- société
La fermeture d’un centre culturel c’est comme l’incendie d’un musée national, c’est une part de civilisation humaine et la mémoire contemporaine qui part en miettes. Or, la vocation première d’un ministère de la culture est de veiller à la préservation de ce qui a de plus noble dans l’humain: sa créativité, son imagination, ses performances intellectuelles et artistiques, ses visions du monde, la liberté de ses pensées, la diversité de ses expressions. La subvention de la culture est aussi fondamentale que de subventionnement de la nourriture de base du citoyen. Sans cela, notre dernier rempart contre l’obscurantisme ne tardera pas à s’écrouler !
La « mort » du « Cinevog » semble être considérée comme un « non-événement », la nouvelle a été reçue avant hier comme un drame. Un état de choc dans la capitale, sentiment d’irréalité au réveil chez les habitants de la banlieue Nord et une grande déception, chez les amateurs et les professionnels de la culture. La décadence culturelle est aussi pointée du doigt, comment faire vivre un espace culturel dans un pays qui a fait de la culture sa dernière préoccupation, qui n’est pas conscient de l’importance des arts pour faire évoluer les mœurs et dégager les esprits, qui est incapable de soutenir une industrie culturelle et n’y investit pas suffisamment !
« Cinevog » est un cinéma à toit ouvrant qui a été lancé par la famille italienne » Lambardo » entre les années 1948 et 1950. Cet espace a vu de beaux jours jusqu’aux années 90 lorsqu’il fut obligé de fermer ses portes fautes de moyens, d’un manque d’affluence, de changement des mœurs…Il ne pouvait plus survivre en restant juste un cinéma.
C’est grâce au cinéaste et homme de théâtre Moncef Dhouib que cet espace qu’il a ouvert ses portes de nouveau. Mais voilà, le contexte économique, culturel, social et politique change et les conséquences économiques sévères est une logique fatalement désastreuse. Il semble y avoir plus d’évidence que de brutalité dans cette fermeture, un fatalisme inhérent à l’« esprit maison ». Des faux espoirs aux élans brusquement interrompus, Moncef Dhouib était conscient depuis une longue date que le destin de l’espace ne tenait plus qu’à un fil.
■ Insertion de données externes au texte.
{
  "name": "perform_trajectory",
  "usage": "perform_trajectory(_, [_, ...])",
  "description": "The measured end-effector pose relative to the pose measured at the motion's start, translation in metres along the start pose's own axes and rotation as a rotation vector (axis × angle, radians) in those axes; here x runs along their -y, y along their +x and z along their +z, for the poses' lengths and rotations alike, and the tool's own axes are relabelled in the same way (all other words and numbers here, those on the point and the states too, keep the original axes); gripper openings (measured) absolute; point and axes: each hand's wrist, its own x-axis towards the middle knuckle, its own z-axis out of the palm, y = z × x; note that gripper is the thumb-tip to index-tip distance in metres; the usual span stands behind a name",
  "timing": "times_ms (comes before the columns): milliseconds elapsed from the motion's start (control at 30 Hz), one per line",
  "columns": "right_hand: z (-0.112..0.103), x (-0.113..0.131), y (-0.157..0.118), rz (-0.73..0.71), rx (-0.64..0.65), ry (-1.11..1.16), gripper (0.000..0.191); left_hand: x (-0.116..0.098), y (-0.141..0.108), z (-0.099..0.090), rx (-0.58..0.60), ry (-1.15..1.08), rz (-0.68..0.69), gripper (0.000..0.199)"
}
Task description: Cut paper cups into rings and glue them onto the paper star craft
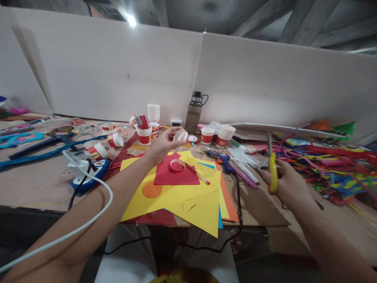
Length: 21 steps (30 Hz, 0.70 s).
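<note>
My left hand [163,144] is closed on a short white paper cup [180,136] with a red band, held above the far side of the coloured sheets. In my right hand [287,181] is a pair of scissors with yellow handles [273,173], its blades pointing up and away. Below my left hand, a red-and-white paper ring [177,166] lies on a red sheet [165,179], beside a thin red-tipped stick or pencil [200,176]. Yellow sheets [188,206] spread underneath, with an orange paper circle [152,190] on them.
A water bottle [194,112] stands by the white partition. Paper cups [225,135] stand nearby, one holding markers [142,122]. A blue glue gun [226,163] trails a black cord. Pipe cleaners [338,165] heap at right. A white cable [107,196] crosses my left forearm.
</note>
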Motion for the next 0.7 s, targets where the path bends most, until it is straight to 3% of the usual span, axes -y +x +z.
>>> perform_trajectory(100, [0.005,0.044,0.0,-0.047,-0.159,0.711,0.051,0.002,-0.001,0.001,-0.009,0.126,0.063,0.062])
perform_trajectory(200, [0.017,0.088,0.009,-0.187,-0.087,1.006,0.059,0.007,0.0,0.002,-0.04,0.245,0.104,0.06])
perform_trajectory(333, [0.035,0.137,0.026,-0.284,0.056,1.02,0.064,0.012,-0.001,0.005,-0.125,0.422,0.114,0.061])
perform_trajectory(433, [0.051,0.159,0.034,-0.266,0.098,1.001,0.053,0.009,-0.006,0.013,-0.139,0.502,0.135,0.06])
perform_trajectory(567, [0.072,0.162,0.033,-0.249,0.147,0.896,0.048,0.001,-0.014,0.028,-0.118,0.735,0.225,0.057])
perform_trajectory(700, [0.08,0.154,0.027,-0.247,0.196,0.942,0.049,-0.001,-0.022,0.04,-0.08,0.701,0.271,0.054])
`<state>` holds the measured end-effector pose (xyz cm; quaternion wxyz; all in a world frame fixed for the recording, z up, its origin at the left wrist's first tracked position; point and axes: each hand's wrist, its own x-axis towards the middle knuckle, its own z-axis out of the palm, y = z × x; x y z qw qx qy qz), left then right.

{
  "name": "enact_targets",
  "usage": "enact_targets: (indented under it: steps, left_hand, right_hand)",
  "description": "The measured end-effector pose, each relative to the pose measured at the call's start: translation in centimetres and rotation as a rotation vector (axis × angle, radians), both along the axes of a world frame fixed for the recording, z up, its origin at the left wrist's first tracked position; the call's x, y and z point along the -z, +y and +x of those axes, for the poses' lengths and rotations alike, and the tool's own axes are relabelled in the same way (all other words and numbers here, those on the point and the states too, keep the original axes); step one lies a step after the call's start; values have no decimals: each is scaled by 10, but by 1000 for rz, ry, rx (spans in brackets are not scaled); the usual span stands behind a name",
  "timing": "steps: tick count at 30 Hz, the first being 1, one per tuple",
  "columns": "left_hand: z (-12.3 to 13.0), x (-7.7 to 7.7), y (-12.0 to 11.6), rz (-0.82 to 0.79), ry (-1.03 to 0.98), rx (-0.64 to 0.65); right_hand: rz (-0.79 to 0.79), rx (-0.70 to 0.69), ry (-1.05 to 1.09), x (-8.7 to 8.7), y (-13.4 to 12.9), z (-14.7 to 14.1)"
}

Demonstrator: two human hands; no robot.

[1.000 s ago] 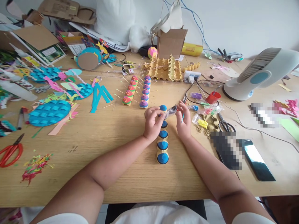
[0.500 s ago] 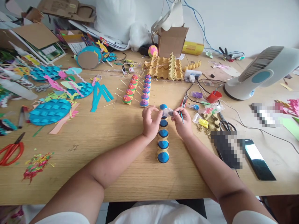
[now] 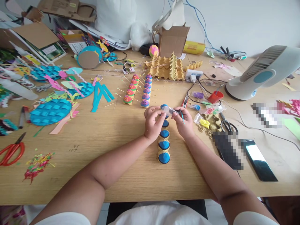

L’événement est déclencheur d’un tournant dans la culture tunisienne et les esprits s’enflamment à l’idée de voir un bel espace fermait ses portes.Crises, incertitudes, projets non aboutis, restructurations avortées. Depuis longtemps déjà, une épée de Damoclès menaçait »Cinevog »et La souffrance s’extériorise par une pétition lancée sur le web destiné au ministre de la culture. Les mots laissent transparaître amertume et colère.
La construction sociale de l’art ne passe-t-elle pas par la dynamique de ses marchés ? La question des publics et de la « démocratisation » de la Culture ne croise-t-elle pas parfois une certaine démarche marketing des centres culturels privés ?
En tant que témoin d’une époque, en tant qu’incarnation des rapports complexes entre mémoire et Nation, cet espace qui ferme suscite des réactions qui débordent non seulement ducadre de la nostalgie mais aussi du cadre de la conscience citoyenne que les sociétés évoluent uniquement grâce à al culture.
Quant à l’espace en dépit de son univocité actuelle, n’entame-t-il pas lui aussi une rupture de même nature? C’est cette conjonction qui serait à la source de la fermeture de cet espace culturel qui avait fait son temps… ?
Alors soutenons le comité de soutien appelé « les amis du CINEVOG » lancé par le Dr Hakim Ben Hammouda parce que ce genre d’événements ne peuvent et ne doivent pas nous priver des grands rendez-vous culturels.